Wire Gauge from MPPT to Battery

This is the highest-current run in your system. Size for MPPT rated output:

MPPT Size Output Current Cable Size Max Run Length (3% drop)
20A MPPT 20A 4mm² 4m
30A MPPT 30A 6mm² 3m
40A MPPT 40A 6-10mm² 2-3m
50A MPPT 50A 10mm² 2.5m
60A MPPT 60A 16mm² 2m

Cable Routing: Roof Penetration Best Practices

Never route solar cables through gland holes without sealing. Every roof penetration point is a potential water ingress point. Use:

  • Dedicated cable entry glands (Renogy, Victron, and generic IP67 glands)
  • 16mm marine glands for 2× 4-6mm² cables
  • Self-amalgamating tape + silicone over the gland as secondary seal

Route inside the van: Run cables along interior wall edges hidden behind panels. Use split conduit or trunking for a clean build and to protect cables from chafing on metal edges.

Fusing the System

PV-side fusing: Each parallel string needs a fuse or combiner box with per-string fusing. A single positive run from MPPT to battery also needs a fuse sized to the MPPT output × 125%.

  • 30A MPPT → 40A inline fuse on battery positive cable
  • 50A MPPT → 63A inline fuse on battery positive cable

Expert tip: Use MC4 connectors for all roof-level solar connections — they're weather-rated, click-lock, and universally compatible between panel brands. Never use bare wire terminals on the roof where they'll be exposed to moisture and vibration from driving.

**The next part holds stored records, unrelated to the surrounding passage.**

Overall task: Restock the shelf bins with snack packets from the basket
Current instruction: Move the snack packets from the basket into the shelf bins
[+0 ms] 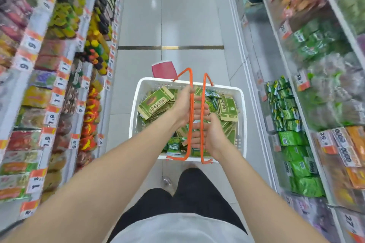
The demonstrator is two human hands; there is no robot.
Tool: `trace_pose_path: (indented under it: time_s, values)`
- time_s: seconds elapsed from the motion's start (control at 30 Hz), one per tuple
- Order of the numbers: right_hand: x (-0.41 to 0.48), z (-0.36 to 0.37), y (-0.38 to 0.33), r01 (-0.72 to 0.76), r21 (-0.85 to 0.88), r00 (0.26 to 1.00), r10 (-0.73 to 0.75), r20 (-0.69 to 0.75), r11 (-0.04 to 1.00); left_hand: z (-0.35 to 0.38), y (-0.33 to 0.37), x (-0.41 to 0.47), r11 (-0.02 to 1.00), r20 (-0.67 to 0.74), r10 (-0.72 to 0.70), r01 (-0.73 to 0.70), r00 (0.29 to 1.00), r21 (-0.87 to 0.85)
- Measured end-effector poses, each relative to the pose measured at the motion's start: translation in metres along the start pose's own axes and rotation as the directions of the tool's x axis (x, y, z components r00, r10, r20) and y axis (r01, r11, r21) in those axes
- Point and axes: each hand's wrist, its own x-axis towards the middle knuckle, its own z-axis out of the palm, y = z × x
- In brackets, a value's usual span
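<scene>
The person wears a pale grey top [177, 230] and black legwear [199, 193]

The only view comes from a wide-angle camera on the person's head, facing forward and steeply down the aisle floor [171, 16], close above the left hand [184, 104] and right hand [214, 137] at the white basket [134, 112], while the shelves [49, 77] bend in along both edges, seemingly too smeared to read properly.
</scene>
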Motion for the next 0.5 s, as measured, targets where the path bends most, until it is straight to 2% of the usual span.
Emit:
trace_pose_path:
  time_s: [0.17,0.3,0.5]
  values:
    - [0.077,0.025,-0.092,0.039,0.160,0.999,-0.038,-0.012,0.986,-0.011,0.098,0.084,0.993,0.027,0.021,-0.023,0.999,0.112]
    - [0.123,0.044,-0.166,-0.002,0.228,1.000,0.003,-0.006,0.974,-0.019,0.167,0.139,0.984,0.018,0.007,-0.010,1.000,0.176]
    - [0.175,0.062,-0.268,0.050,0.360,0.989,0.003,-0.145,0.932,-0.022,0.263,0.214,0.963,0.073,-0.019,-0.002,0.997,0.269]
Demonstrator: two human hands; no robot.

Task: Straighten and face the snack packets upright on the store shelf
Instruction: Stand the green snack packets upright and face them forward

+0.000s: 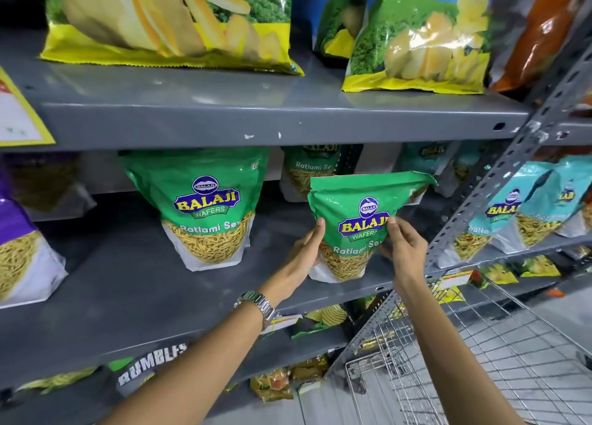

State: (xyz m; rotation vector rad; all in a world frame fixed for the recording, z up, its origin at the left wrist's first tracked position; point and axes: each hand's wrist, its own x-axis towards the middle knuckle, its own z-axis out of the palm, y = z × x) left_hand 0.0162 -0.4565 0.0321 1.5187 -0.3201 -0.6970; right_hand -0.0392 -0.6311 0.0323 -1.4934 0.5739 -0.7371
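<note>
A green Ratlami Sev packet (352, 200) stands near the front edge of the grey middle shelf (128, 283), its label facing me, leaning slightly. My left hand (304, 251) grips its left edge, thumb on the front. My right hand (405, 245) pinches its right edge at the logo. A second green Ratlami Sev packet (205, 207) stands upright to the left, facing out. A third green packet (307, 171) stands further back, partly hidden behind the held one.
Teal packets (512, 219) stand on the adjoining shelf at right, past a slotted upright post (487, 187). A purple packet (22, 248) sits at far left. Large chip bags (416, 40) fill the upper shelf. A wire shopping trolley (480, 344) is below right.
</note>
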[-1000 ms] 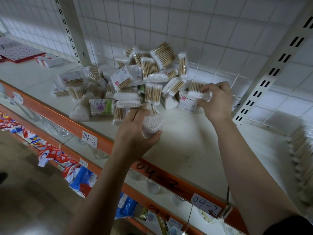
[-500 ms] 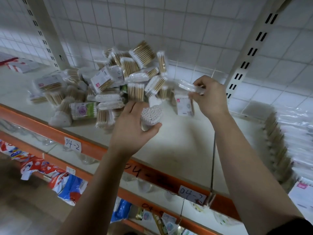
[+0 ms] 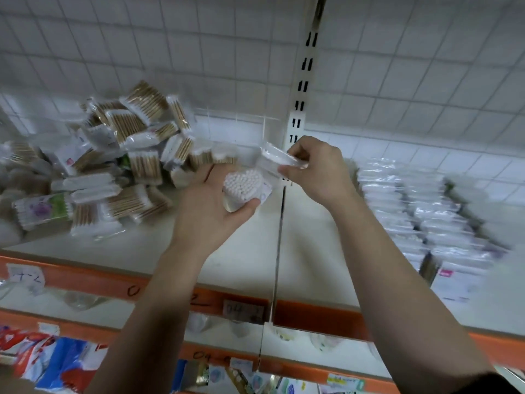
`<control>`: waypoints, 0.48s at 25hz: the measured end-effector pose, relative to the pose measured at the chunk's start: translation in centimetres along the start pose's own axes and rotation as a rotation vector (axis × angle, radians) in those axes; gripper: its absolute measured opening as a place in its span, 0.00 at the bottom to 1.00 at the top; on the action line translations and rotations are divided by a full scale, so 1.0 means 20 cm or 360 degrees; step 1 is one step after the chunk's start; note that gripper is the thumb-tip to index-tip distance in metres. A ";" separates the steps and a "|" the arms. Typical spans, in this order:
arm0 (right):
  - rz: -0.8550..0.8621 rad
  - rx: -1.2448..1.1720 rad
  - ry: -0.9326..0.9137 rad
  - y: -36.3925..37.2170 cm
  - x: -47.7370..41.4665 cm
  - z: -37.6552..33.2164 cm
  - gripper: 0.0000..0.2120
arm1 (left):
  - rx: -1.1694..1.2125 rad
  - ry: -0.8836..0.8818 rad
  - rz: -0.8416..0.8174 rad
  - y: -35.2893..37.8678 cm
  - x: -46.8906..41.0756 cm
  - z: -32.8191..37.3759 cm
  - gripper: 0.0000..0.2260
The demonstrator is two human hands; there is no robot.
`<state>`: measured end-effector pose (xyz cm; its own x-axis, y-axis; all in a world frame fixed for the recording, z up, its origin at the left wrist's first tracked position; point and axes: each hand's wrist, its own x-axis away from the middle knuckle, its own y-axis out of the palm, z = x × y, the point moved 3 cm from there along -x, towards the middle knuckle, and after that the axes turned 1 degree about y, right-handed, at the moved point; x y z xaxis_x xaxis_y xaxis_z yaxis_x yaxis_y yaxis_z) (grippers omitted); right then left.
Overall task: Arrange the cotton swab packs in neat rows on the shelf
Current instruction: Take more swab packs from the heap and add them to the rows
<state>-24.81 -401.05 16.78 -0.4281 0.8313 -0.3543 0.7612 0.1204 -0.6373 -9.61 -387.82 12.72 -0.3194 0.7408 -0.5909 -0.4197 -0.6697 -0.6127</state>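
Swabs (image 3: 245, 184) with white tips fill the round tub (image 3: 231, 204) gripped by the left hand (image 3: 204, 214), while the right hand (image 3: 321, 172) pinches a clear pack (image 3: 279, 158), its contents blurred.

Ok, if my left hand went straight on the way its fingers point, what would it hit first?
Probably the right edge of the loose pile of swab packs, just beyond your left hand, which grips a round swab pack. Depth is unclear; it might pass above them.
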 end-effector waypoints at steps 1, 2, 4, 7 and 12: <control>0.0027 -0.0002 -0.0010 -0.06 0.02 0.00 0.09 | 0.0020 0.0017 0.0000 0.03 -0.01 0.04 0.27; 0.0061 -0.0013 -0.0028 -0.13 0.03 0.00 0.09 | 0.0046 0.0040 0.0001 0.05 -0.03 0.09 0.27; 0.0133 -0.0026 -0.0066 -0.29 0.06 0.04 0.10 | 0.0082 0.0105 -0.0003 0.12 -0.06 0.21 0.27; 0.0176 0.0014 -0.0053 -0.54 0.11 0.14 0.12 | 0.0110 0.0176 -0.0015 0.23 -0.11 0.42 0.28; 0.0287 0.0081 0.0012 -0.89 0.17 0.36 0.07 | 0.0212 0.0228 -0.0063 0.43 -0.15 0.71 0.27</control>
<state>-43.27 -404.33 22.00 -0.2829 0.8411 -0.4610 0.7996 -0.0586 -0.5977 -24.36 -395.12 16.63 -0.1806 0.7451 -0.6421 -0.5412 -0.6204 -0.5677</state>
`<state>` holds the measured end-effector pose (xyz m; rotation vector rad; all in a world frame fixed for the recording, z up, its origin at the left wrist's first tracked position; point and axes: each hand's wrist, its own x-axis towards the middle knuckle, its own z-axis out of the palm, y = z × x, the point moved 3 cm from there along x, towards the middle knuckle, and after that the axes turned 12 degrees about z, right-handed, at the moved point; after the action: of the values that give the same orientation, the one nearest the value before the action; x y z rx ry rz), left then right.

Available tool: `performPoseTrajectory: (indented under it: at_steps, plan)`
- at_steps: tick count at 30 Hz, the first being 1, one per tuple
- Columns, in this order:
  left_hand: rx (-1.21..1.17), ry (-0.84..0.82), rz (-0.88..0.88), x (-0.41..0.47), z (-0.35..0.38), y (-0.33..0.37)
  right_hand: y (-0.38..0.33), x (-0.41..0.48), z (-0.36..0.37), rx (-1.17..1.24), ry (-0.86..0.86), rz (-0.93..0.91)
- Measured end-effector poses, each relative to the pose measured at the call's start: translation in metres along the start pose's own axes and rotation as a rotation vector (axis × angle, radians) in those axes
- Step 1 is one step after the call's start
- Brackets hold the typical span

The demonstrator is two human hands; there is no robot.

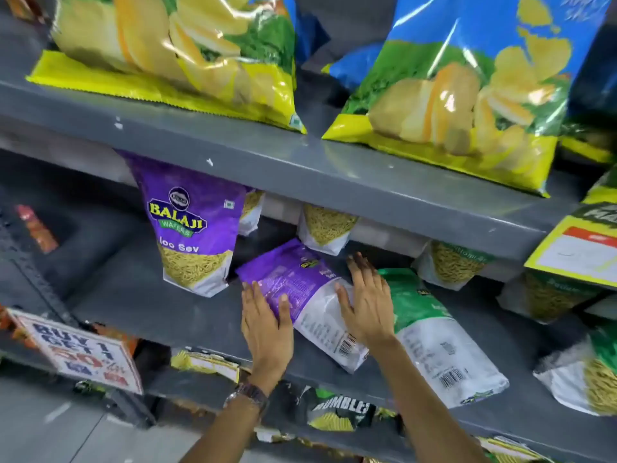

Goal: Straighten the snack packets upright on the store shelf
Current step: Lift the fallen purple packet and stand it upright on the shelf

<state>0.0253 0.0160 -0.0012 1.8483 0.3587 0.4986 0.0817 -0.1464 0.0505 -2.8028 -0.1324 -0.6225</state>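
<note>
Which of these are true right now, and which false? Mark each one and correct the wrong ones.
1. The purple packet between the hands lies flat on its face, back side up. True.
2. The left hand wears a wristwatch. True.
3. The right hand grips a green packet by its top. False: it rests open against the purple packet's right edge; the green packet lies flat beside it.
4. Every purple packet on this shelf has fallen. False: one purple packet stands upright to the left.
5. The shelf above holds chip bags. True.
</note>
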Motion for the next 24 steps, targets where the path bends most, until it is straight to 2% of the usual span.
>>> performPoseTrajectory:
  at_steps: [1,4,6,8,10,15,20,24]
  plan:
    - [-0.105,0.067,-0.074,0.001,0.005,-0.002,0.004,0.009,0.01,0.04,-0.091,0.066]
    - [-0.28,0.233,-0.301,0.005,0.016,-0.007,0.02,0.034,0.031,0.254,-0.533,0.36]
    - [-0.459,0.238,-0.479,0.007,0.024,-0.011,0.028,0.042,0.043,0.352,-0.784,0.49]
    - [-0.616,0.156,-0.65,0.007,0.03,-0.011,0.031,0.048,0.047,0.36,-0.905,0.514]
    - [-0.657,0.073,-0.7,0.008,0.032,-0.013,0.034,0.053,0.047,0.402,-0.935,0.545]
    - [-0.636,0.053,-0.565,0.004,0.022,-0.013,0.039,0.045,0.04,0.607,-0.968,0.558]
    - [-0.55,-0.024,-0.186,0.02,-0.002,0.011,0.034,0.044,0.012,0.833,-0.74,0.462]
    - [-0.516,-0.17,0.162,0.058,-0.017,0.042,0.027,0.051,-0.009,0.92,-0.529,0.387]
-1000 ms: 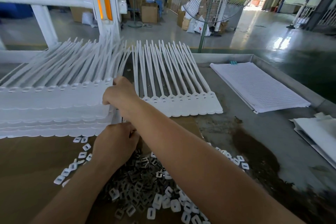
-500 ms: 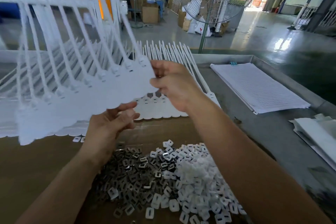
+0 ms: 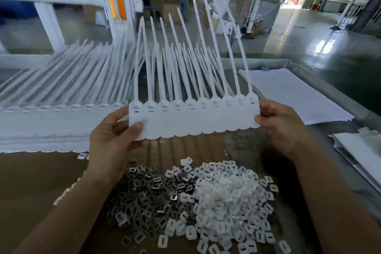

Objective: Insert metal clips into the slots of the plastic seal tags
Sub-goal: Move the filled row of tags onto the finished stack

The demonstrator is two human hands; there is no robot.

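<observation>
Aloft, left hand (image 3: 115, 136) and right hand (image 3: 282, 128) pinched opposite ends of flat white plastic tag strip (image 3: 195, 117); scalloped lower edge, thin tails fanned upward. Below, glinting grey metal clips (image 3: 148, 192) heaped beside white slotted squares (image 3: 226, 202) on brown cardboard (image 3: 31, 181).

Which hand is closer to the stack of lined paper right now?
Right. The right hand grips the right end of the tag strip, just beside the paper stack. The left hand grips the strip's other end, with the whole strip between it and the paper.
</observation>
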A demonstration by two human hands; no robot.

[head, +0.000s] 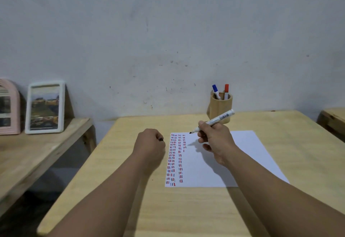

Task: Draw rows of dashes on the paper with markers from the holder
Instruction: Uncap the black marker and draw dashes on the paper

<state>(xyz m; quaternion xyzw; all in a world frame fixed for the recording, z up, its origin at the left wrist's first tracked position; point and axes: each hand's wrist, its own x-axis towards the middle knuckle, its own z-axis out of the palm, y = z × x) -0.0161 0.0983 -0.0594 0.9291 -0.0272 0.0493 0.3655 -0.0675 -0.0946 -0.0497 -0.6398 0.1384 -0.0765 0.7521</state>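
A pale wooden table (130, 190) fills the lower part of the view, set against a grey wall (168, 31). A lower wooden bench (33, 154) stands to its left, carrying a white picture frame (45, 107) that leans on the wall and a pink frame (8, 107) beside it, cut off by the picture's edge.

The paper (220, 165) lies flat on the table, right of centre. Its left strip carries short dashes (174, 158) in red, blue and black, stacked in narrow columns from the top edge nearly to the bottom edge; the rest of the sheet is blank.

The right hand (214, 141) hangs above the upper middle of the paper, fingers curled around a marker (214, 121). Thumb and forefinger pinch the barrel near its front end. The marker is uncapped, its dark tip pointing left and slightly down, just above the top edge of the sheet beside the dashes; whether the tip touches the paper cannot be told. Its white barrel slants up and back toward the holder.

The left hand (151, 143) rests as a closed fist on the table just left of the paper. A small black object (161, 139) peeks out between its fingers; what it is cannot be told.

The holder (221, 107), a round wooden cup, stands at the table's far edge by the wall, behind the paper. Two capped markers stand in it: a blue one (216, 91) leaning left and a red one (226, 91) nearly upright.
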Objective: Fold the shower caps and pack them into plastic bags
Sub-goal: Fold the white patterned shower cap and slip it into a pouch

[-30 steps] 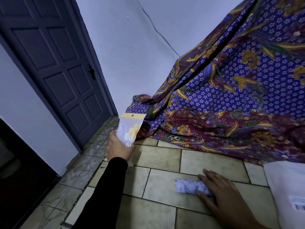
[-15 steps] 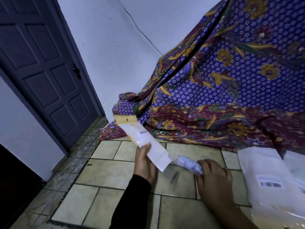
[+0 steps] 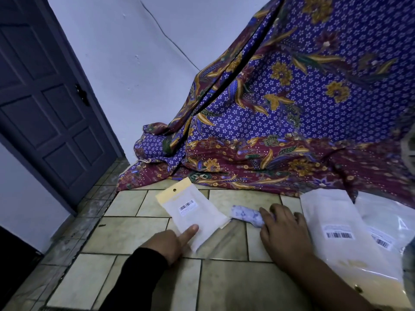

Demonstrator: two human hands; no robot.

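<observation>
A small plastic bag point(image 3: 193, 209) with a yellow header strip and a barcode label lies flat on the tiled floor. My left hand point(image 3: 173, 242) presses its near corner, thumb on top. Just right of it lies a folded shower cap point(image 3: 246, 215), pale blue with a white print, rolled into a short bundle. My right hand point(image 3: 284, 232) rests palm down on the cap's right end, fingers curled over it. The cap's left end nearly touches the bag's open end.
A stack of larger white plastic packs point(image 3: 336, 221) with barcode labels lies at the right. A purple and maroon floral cloth point(image 3: 292, 131) hangs behind down to the tiles point(image 3: 125, 234). A dark door point(image 3: 49, 104) stands at the left.
My left hand has lowered the plastic bag from the air onto the floor and now pins it flat. My right hand stays on the folded cap, beside the bag.
</observation>
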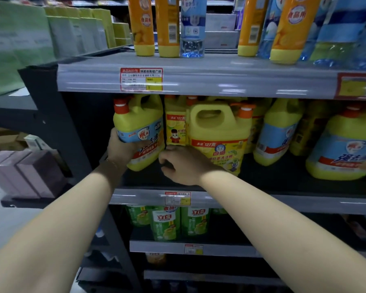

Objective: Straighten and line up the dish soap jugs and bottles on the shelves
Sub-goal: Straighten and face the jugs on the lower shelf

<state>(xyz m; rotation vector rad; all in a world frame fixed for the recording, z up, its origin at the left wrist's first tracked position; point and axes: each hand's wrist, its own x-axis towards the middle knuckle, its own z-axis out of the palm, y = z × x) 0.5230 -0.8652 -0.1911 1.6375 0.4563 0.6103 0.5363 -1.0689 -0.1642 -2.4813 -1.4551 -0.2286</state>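
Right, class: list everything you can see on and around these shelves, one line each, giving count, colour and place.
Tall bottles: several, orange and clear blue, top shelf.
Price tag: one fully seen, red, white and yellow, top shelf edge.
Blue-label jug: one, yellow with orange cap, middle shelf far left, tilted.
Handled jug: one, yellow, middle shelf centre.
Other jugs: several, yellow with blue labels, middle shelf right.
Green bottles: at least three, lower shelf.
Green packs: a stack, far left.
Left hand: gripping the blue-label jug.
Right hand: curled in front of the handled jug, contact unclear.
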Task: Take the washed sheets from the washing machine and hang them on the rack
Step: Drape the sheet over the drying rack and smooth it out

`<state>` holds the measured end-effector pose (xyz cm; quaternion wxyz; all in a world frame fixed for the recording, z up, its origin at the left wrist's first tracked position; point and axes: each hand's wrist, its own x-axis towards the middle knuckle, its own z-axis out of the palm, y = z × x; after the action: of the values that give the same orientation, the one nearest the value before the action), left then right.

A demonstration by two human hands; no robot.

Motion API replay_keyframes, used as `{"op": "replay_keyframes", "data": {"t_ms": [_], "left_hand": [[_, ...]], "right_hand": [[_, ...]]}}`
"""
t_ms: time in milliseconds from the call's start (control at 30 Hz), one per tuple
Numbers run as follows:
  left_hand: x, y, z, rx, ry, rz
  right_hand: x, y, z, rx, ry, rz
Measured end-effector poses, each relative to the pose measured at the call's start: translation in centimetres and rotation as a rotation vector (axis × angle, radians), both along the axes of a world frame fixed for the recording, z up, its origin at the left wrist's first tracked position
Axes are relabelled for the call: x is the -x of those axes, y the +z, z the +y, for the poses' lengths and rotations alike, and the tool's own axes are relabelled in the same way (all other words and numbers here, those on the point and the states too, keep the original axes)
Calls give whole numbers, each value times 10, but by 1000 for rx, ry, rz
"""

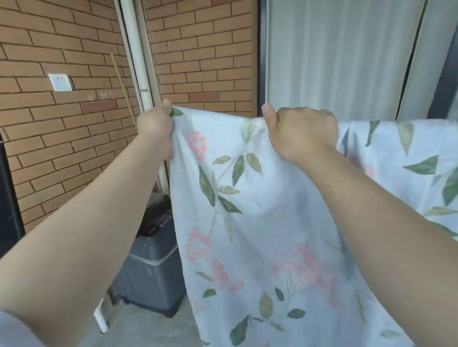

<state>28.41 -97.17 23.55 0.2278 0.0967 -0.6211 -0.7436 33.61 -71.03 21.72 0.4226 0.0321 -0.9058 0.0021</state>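
**Hanging step, sheet held out at arm's reach.** The left hand holds the left end of the top edge of the floral sheet, with its fingers curled tight round a bunch of cloth. The right hand pinches the same edge farther along, thumb up and fingers folded over the hem. Each grip is fully closed on fabric. Between the hands the edge sags slightly, and below them the sheet falls in one broad panel toward the floor, its lower end out of view. Right of the right hand the edge runs on nearly level, as if laid over a support, but no rack bar can be made out. The washer stands on the floor behind the sheet's left edge, close to the brick wall, so the removal step appears done. Judged stage: spreading and squaring the sheet along the rack. The next move likely calls for drawing the left end outward to take out the sag while keeping the hem level. One hand should then let go at a time, so the wet cloth does not slide off.
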Motion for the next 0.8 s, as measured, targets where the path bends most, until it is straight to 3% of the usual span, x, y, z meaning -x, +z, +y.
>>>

Frequently asked questions

What wire size do I need for solar panels to MPPT in a campervan?
Use the panel's short-circuit current (Isc) to size the wire. For a single 200W panel (Isc ≈ 10A): 4mm² (12 AWG). For 2 panels in parallel (Isc ≈ 20A): 6mm² (10 AWG). Always use UV-resistant PV cable for outdoor runs.
What cable size goes from MPPT to battery?
Size for the MPPT's rated output current. 30A MPPT: 6mm² (10 AWG) for runs up to 3m. 50A MPPT: 10mm² (8 AWG) for runs up to 2.5m. Keep this run as short as possible — mount MPPT close to the battery.
Can I use normal electrical cable for solar panels on my van roof?
No. Standard PVC-insulated electrical cable degrades rapidly in UV exposure. Use UV-resistant, double-insulated PV cable (TÜV EN 50618 rated) for any outdoor panel connections. For interior runs, standard marine-grade flexible cable is fine.
How do I seal solar cable entries through my van roof?
Use dedicated cable entry glands (IP67 rated) designed for van roofs. Apply self-amalgamating tape over the gland and seal with silicone around the base. Never route bare cables through a drilled hole — water will find its way in.